İnsanlarla hiçbir zaman bu kadar zamanda bu kadar samimi olmamıştım. Ama elimde değildi. O benim kanımdan olan abimdi ve bana bunu sonuna kadar hissettiriyordu. Belki de bir abi gibi değil de bir arkadaş gibi hissettiriyordu.

"Ne zamandır o p*çle bu kadar samimisin sen? Ya da şöyle söyleyeyim: Ne zamandır bu kadar az bir zamandır takıldığın biriyle bu kadar samimi olmaya başladın?"

Kaşlarımı çatarak ilerlediğim koridorda durdum. Taştanların olduğu koridordan çıkmış giriş kata gelmiştik.

"Sen beni bir kıskandın sanki he? Ne dersin?" Tek kaşımı kaldırarak sorduğum soruya ciddi yüzüme nazaran bariz seçilebilen bir alay katmıştım. Bu, çatılı olduğunu yeni farkettiğim kaşlarını daha fazla çatmasına sebep olmuştu.

"Ben mi kıskanacağım seni? Hah, sen onu rüyanda bile göremezsin!" diyerek nazlı bir kız edasıyla yürümeye devam etti.

"Emin misin?" derken sondaki 'i' harfini uzatmış, cümlemde tamamıyla görünen bir alay oluşturmuştum.

"Emin değil, Muratım."

Yaptığı soğuk espriyle yüzümün buruşmasına engel olamamıştım.

"Sen şimdi espri yaptığını falan da sanıyorsundur."

Yolun ortasında durduğumu fark ederek onun arkasından arabama doğru ilerlemeye başladım. Ayrı ayrı gelmiştik ve arabaları aldırtmakla uğraşmamak için ayrı ayrı gidecektik.

Arabamın kilidini ardından da kapısını açtıktan sonra birinin "Avukat!" diye seslendiğini duymamla arkama döndüm.

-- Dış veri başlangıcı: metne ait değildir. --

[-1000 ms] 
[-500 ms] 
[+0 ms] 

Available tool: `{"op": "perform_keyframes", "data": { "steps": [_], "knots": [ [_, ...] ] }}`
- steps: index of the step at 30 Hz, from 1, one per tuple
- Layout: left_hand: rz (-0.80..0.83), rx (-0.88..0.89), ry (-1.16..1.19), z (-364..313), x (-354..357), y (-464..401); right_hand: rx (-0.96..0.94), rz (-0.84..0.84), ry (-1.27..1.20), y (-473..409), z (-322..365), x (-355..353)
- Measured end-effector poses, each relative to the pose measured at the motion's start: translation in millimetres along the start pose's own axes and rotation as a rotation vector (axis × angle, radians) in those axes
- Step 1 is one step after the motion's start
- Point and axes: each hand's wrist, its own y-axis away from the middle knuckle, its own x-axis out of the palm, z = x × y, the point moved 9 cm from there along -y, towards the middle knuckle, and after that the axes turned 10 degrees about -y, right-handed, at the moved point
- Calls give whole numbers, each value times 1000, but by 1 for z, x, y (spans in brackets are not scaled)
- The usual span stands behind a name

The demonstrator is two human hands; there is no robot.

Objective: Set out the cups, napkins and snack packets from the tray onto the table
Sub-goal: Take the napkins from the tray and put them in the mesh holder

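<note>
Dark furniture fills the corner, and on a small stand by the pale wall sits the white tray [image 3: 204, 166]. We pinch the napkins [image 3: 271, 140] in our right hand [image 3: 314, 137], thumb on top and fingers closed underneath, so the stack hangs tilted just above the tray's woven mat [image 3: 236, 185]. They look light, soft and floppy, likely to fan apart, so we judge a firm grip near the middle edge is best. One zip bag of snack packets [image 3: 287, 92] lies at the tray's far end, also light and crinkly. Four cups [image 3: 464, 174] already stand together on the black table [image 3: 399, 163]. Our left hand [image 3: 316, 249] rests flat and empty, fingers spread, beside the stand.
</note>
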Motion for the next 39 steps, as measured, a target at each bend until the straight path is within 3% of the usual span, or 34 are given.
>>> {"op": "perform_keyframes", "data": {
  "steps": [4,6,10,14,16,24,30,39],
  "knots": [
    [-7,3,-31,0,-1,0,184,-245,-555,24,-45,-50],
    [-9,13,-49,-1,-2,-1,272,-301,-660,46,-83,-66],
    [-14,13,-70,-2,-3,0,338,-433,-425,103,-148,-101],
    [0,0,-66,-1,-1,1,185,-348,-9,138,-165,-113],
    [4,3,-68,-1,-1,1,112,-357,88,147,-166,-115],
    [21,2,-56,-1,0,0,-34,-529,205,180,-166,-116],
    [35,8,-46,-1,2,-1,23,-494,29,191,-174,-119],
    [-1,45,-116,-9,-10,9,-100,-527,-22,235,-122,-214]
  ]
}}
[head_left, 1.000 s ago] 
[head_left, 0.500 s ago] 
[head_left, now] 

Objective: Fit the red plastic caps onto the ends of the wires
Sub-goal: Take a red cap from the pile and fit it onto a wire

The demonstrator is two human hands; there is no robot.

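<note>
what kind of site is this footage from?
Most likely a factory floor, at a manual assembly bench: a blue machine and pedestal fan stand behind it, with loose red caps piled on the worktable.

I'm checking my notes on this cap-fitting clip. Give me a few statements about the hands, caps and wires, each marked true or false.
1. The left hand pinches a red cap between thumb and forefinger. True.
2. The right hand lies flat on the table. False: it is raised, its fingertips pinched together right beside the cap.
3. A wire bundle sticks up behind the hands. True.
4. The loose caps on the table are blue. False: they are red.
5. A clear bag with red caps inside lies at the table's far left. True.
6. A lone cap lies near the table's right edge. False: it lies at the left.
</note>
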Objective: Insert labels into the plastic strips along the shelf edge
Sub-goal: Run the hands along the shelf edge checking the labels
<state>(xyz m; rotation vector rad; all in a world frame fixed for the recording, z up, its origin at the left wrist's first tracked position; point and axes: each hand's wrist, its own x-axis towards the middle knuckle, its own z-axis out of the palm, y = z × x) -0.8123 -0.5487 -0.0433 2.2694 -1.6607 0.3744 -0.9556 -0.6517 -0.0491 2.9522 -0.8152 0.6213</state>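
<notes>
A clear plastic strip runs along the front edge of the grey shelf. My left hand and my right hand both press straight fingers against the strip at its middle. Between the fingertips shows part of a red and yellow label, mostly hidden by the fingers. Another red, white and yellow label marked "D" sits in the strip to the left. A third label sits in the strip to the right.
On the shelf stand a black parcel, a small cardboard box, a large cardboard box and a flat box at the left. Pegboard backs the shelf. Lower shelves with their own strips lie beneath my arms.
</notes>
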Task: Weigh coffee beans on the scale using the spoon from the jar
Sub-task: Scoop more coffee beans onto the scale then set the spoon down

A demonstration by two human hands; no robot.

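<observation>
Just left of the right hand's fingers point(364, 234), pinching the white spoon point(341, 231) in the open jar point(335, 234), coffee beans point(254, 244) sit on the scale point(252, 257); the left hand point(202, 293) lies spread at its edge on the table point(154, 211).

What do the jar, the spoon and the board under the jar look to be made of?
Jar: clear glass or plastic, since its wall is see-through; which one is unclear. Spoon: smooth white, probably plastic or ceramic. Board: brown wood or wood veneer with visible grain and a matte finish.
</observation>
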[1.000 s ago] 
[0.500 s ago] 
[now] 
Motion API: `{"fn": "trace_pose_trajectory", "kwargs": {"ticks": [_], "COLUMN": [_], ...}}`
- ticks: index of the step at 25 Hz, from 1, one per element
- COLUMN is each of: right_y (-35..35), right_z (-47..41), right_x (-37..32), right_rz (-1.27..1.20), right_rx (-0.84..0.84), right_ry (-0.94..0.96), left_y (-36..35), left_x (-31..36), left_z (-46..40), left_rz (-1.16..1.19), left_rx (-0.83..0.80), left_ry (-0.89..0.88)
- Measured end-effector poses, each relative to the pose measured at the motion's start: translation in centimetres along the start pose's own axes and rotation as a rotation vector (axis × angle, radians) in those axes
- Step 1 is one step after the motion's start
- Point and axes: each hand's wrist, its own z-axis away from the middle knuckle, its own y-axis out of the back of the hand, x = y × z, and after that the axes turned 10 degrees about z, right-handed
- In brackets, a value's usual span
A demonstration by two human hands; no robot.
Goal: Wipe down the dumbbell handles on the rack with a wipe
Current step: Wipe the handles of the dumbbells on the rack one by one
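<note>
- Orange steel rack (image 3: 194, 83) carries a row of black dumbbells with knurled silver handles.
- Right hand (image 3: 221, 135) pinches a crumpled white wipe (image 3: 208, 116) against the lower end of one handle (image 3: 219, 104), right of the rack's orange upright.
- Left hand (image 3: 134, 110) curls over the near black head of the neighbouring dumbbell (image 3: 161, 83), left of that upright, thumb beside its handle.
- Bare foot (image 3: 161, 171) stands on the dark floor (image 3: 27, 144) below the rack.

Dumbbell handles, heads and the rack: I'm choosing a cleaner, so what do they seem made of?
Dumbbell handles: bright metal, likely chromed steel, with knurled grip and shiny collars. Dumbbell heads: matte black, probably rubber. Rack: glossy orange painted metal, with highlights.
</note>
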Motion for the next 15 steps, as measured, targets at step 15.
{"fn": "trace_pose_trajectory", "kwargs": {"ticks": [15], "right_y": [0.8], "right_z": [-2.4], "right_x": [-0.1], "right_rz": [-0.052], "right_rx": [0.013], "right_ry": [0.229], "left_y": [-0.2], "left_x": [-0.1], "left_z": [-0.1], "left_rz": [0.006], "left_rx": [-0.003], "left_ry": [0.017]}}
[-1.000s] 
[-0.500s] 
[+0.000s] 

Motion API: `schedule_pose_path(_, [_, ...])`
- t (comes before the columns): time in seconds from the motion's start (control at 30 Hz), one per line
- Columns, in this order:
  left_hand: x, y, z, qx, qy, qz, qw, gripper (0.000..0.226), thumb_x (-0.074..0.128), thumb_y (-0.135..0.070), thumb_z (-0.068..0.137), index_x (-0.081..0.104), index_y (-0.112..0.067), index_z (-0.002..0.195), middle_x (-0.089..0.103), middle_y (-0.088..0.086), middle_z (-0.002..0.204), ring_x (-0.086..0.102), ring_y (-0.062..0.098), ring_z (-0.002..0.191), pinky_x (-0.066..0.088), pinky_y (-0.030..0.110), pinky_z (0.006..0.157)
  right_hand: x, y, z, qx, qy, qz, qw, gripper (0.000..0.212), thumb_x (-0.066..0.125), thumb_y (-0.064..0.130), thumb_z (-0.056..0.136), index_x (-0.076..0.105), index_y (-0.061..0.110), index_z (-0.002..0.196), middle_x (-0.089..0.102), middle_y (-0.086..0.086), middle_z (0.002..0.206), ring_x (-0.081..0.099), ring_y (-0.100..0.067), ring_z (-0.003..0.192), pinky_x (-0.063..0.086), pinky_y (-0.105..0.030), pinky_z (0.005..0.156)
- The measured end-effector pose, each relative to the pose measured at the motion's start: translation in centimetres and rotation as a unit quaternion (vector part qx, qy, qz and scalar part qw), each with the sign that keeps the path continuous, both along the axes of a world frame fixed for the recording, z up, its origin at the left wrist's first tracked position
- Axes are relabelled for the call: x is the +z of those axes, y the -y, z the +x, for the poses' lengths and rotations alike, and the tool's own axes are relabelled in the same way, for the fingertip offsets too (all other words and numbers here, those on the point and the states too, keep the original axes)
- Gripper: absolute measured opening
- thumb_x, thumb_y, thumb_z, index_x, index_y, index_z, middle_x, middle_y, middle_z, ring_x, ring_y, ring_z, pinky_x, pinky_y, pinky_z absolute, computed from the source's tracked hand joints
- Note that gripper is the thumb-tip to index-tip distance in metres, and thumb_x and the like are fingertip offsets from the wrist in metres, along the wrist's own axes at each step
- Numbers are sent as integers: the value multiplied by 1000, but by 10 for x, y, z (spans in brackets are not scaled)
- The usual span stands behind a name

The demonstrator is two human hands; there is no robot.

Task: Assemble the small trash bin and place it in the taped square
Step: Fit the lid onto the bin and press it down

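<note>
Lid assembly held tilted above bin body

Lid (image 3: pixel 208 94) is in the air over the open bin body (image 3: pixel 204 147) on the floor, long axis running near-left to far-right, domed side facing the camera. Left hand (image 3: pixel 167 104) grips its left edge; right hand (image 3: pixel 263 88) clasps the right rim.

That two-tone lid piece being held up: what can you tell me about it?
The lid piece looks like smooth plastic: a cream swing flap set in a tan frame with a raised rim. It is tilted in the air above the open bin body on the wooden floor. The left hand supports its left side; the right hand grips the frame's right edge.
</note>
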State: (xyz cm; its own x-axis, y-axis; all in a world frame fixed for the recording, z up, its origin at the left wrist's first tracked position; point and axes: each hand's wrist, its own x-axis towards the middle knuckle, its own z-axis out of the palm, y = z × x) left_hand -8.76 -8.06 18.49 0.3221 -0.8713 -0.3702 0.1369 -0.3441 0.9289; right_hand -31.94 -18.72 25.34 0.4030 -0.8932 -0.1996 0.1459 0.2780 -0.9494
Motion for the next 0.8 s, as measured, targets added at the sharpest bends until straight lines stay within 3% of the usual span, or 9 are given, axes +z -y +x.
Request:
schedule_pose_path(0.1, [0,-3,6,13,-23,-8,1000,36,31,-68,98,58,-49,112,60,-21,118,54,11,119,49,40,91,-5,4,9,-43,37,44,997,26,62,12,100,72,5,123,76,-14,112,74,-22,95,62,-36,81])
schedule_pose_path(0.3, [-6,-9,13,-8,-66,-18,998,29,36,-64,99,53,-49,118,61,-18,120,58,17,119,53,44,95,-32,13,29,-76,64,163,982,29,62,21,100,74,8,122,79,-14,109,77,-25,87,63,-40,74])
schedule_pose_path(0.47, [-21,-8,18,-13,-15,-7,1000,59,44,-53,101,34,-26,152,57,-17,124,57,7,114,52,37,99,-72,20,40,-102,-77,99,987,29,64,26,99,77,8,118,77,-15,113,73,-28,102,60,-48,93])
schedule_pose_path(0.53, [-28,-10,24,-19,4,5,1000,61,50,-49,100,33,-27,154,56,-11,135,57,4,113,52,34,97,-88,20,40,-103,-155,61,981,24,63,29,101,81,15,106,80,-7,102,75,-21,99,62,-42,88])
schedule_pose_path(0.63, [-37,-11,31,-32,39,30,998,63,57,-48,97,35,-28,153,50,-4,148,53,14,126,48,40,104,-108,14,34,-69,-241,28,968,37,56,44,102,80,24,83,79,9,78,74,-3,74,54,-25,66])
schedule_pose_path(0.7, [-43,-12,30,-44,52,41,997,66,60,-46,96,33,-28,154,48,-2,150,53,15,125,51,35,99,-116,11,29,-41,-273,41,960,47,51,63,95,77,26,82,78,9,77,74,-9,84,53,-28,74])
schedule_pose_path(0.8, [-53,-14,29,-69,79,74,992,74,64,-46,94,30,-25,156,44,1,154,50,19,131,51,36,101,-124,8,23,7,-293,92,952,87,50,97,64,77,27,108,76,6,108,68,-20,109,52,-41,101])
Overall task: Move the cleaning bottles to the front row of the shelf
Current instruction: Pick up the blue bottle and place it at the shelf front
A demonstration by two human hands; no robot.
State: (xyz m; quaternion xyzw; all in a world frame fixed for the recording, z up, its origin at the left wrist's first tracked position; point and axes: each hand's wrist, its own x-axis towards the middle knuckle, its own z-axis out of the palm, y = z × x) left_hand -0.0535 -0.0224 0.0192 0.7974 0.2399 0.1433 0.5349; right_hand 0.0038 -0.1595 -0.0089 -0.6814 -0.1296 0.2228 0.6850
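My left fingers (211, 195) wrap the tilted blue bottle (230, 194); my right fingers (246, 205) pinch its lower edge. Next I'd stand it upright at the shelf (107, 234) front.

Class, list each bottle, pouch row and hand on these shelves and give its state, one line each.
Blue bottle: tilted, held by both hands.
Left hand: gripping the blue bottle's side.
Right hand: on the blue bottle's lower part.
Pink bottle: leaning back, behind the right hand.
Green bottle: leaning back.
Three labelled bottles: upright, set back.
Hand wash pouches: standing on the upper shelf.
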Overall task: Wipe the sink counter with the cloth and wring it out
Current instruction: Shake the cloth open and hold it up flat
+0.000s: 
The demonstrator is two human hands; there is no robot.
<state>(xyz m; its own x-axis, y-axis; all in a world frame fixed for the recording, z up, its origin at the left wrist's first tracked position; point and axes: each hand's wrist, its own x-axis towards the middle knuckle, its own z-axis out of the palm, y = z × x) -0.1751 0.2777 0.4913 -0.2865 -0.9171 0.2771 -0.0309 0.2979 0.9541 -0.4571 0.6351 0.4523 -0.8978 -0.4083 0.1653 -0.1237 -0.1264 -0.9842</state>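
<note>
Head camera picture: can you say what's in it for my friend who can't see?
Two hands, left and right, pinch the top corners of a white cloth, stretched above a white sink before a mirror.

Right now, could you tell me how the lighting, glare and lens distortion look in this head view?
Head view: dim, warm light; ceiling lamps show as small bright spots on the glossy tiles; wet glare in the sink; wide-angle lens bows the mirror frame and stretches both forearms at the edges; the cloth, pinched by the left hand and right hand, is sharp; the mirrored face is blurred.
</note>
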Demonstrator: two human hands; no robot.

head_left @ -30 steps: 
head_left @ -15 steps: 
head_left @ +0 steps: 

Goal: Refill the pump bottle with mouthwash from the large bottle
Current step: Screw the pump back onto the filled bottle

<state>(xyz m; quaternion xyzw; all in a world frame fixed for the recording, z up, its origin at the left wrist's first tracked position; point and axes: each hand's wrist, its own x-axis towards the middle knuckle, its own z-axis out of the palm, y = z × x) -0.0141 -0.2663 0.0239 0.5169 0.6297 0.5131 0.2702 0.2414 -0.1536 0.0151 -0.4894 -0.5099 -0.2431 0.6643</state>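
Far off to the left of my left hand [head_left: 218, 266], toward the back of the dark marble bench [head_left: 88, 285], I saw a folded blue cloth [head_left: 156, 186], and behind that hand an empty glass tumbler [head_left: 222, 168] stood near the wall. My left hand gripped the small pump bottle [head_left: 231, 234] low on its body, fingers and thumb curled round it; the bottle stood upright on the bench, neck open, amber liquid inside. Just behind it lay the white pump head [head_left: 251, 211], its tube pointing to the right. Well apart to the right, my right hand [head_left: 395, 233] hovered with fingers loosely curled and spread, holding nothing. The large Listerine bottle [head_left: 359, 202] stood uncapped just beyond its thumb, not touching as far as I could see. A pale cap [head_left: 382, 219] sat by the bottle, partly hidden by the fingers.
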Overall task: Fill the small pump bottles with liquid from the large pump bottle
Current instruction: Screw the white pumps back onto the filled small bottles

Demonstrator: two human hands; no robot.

Aramızda kavganın eksik olmadığı çocuğu görmemle tek kaşım benden izinsiz havaya kalktı. Benim durmamla abim de durunca 'sorun yok' dercesine gözlerimi kapatıp açtım. O da aynı tepkiyi verince gülümsememek için kendimi tuttum. Eğer şu an gülümsersem tüm karizmam çizilecekti ve bu benim için hiç iyi değildi.

Sonunda yanıma geldiğinde derin bir nefes aldım. "Şu adama söyle gitsin. Yemem seni, merak etme." diye sert bir giriş yaptığında beni kötü ve ders verici bir konuşmanın beklediğini anladım. Abime dönüp kafamla gitmesi için işaret yaptığımda o da derin bir nefes alıp kafasını salladı ve arabaya bindi. O arabaya binince ben de kafamı tekrardan karşımda duran ve adını hala bilmediğim, içimden de lakabını takmayı unutmadığım, Kavgacı'ya çevirdim.

"Evet, seni dinliyorum."

"Bana bak; Buraya ne seninle samimiyet kurmaya ne de saçma sapan nedenlerini dinlemeye geldim. Ailemden uzak dur, onlara senin yüzünden bir daha bir şey olursa ölümün benim elimden olur. Duydun mu? Bu seni ilk ve son uyarışım. Bir daha ne uyarı ne başka bir şey! Karşıma da çıkma."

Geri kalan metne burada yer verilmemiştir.